**WORK ORDER:**
Nothing should be output except the lines from the top of the material below through the line that contains "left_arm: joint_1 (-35", each exactly as written.
+++
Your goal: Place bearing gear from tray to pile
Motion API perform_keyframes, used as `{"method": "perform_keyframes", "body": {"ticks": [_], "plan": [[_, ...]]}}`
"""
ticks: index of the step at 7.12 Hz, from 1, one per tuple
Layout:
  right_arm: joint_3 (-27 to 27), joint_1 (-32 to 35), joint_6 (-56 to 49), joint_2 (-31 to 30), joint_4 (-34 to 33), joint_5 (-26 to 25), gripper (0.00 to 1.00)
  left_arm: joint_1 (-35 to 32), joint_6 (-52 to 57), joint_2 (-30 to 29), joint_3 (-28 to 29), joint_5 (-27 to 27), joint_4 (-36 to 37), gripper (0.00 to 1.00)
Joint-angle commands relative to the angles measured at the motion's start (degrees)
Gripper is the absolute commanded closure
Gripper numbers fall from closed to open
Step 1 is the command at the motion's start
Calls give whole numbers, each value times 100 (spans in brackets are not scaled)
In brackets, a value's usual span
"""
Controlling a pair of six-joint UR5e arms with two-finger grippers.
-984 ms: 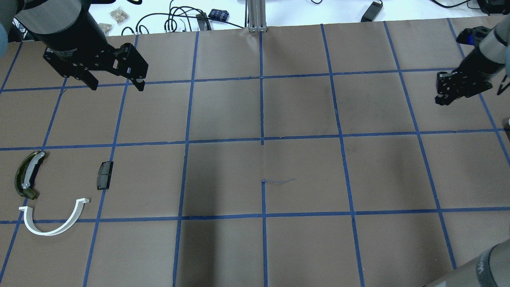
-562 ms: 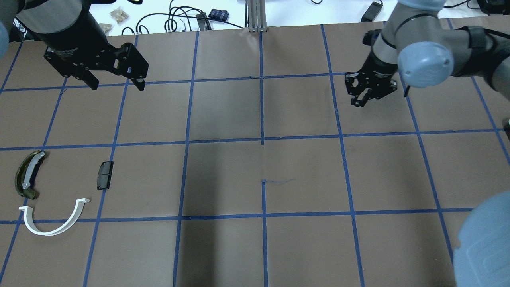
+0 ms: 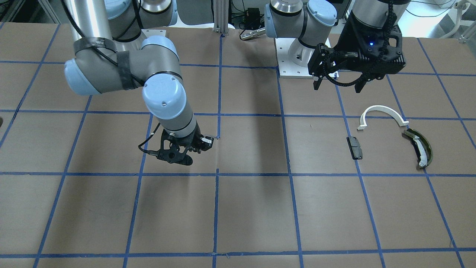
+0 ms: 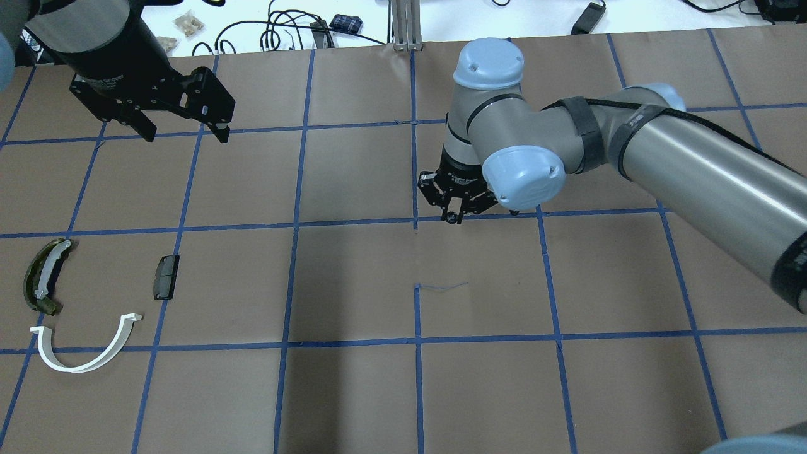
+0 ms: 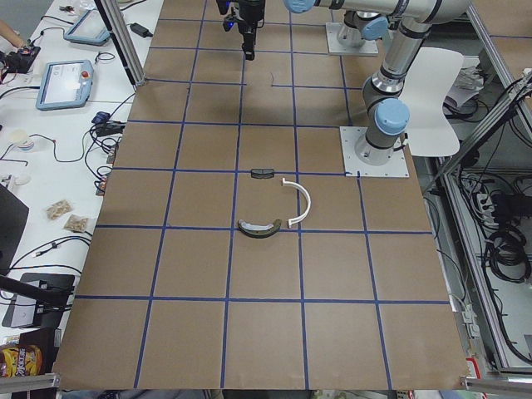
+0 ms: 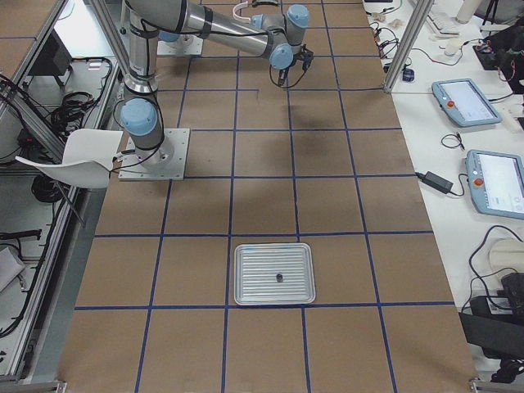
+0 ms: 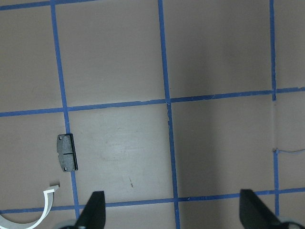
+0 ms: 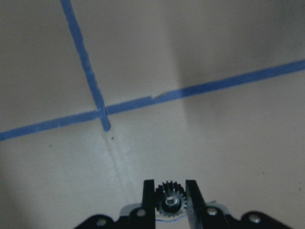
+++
**EXERCISE ANSWER:**
Your goal: Place bearing gear from tray to pile
Motion API perform_keyframes, used as `{"method": "perform_keyframes", "body": {"ticks": [_], "plan": [[_, ...]]}}`
"""
ticks: index of the step at 7.12 Hz, from 1, one per tuple
Layout:
  right_arm: joint_3 (-27 to 27), joint_1 (-32 to 35), joint_6 (-56 to 49), joint_2 (-31 to 30), joint_4 (-34 to 33), joint_5 (-26 to 25), gripper (0.00 to 1.00)
  left_arm: joint_1 (-35 to 32), joint_6 (-52 to 57), joint_2 (-30 to 29), joint_3 (-28 to 29), joint_5 (-27 to 27), joint_4 (-36 to 37), gripper (0.00 to 1.00)

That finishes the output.